> _Exercise requirements_
In the data below, find the line containing "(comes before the", then set down that line and every later line up to and including the line containing "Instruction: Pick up", exactly.

##### Entries supplied

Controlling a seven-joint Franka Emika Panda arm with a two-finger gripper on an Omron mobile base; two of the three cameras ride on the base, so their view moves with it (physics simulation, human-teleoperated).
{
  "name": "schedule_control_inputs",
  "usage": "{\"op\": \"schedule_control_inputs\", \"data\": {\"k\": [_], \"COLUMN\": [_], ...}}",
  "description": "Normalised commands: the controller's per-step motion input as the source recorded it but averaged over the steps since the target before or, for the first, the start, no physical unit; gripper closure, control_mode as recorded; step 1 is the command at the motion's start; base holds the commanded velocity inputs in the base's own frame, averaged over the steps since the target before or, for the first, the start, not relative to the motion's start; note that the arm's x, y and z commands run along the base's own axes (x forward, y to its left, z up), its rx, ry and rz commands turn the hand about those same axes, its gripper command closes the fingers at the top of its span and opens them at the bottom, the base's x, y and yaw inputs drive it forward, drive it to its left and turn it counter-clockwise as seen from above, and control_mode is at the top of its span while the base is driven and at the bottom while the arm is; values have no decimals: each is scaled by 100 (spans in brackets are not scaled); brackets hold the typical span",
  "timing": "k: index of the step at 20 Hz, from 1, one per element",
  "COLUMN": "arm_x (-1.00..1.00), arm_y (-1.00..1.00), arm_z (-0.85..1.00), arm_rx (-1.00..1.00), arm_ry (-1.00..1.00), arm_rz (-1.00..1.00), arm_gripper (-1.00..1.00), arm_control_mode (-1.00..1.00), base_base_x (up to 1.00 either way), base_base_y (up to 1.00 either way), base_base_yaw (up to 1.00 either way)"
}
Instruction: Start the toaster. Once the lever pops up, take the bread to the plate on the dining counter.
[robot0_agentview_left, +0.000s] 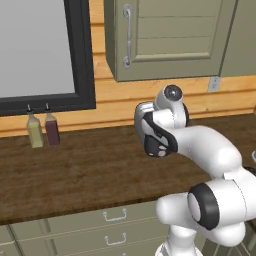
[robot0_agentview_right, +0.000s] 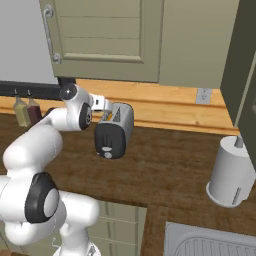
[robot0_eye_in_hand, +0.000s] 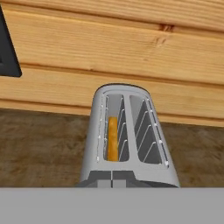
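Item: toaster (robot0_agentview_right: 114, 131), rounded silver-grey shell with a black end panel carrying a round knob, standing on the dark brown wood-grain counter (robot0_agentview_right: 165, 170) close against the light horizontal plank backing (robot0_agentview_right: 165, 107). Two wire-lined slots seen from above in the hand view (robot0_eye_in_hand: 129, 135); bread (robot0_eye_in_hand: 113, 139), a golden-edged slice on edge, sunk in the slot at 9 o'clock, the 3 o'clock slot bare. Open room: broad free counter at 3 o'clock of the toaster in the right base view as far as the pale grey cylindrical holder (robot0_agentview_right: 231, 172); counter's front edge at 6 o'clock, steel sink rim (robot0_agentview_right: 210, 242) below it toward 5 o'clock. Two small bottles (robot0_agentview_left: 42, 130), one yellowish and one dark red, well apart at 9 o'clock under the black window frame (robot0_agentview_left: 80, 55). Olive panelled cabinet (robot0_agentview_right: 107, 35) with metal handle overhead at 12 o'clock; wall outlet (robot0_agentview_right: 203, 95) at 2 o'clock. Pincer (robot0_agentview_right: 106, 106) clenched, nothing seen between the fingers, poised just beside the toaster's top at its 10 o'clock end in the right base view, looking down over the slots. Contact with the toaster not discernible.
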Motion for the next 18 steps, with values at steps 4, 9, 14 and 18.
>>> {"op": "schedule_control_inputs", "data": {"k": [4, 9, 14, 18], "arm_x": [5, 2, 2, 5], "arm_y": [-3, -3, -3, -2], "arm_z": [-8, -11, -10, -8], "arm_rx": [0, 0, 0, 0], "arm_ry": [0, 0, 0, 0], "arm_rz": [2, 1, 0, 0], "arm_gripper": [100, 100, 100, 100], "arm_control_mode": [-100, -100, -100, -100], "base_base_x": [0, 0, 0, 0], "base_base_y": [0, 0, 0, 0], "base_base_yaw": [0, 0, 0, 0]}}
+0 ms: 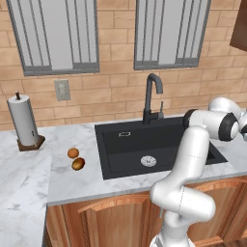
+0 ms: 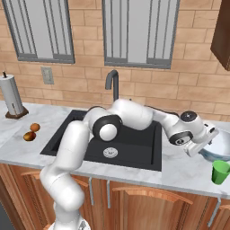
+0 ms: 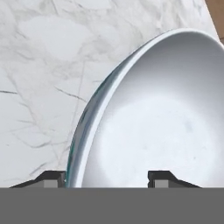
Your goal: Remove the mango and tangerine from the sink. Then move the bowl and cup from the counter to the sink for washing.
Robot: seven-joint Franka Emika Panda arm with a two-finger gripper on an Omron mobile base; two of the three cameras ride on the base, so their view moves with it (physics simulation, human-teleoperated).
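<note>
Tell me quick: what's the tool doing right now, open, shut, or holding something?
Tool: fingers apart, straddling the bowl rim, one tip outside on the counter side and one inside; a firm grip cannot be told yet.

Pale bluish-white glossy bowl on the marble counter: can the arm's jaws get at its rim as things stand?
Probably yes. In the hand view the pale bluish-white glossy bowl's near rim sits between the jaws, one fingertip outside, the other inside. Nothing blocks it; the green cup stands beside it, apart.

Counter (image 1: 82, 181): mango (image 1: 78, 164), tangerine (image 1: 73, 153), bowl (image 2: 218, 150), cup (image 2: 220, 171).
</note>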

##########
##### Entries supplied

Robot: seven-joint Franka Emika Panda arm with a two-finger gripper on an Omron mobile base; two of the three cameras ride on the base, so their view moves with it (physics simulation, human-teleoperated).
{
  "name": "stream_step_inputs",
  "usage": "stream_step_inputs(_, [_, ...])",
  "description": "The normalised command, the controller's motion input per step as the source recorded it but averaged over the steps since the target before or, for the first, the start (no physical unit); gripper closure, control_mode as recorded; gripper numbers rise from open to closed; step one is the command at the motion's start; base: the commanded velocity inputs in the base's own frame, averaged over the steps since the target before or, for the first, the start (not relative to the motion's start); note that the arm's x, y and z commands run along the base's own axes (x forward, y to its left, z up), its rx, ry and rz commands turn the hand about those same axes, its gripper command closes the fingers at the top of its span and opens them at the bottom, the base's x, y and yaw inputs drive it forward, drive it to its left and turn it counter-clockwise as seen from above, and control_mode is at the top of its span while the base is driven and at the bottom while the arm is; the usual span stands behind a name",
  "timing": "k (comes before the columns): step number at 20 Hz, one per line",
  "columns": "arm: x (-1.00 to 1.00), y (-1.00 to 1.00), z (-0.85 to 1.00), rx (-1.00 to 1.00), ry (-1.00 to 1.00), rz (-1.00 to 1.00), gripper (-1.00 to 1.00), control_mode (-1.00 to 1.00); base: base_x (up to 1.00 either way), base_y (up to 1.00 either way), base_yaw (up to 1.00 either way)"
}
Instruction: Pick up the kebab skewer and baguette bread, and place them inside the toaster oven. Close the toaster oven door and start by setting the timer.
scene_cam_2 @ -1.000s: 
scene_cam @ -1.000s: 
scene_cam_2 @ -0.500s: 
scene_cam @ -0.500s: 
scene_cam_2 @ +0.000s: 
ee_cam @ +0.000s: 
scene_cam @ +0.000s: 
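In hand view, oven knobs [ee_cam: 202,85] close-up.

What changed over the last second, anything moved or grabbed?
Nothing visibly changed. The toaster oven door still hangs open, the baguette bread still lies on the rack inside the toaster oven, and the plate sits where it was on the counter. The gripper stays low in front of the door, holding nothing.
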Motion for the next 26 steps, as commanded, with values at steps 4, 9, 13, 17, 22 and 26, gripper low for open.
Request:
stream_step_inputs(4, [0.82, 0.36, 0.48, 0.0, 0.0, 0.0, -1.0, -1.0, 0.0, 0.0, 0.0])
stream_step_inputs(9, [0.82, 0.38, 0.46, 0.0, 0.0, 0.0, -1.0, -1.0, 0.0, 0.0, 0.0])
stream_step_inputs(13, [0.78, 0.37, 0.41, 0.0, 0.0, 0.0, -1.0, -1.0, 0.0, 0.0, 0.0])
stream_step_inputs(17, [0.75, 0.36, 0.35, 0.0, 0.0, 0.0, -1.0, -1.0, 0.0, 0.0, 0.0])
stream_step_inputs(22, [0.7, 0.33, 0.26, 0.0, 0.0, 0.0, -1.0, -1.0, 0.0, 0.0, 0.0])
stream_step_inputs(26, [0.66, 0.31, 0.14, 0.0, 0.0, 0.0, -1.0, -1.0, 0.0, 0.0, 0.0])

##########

> _Response to this exercise_
  "timing": "k (comes before the columns): step number at 20 Hz, one per line",
  "columns": "arm: x (-1.00 to 1.00), y (-1.00 to 1.00), z (-0.85 to 1.00), rx (-1.00 to 1.00), ry (-1.00 to 1.00), rz (-1.00 to 1.00), gripper (-1.00 to 1.00), control_mode (-1.00 to 1.00); base: base_x (up to 1.00 either way), base_y (up to 1.00 either way), base_yaw (up to 1.00 either way)"
}
Instruction: Pick up the kebab skewer and baguette bread, and place them inside the toaster oven. Close the toaster oven door and start by setting the timer.

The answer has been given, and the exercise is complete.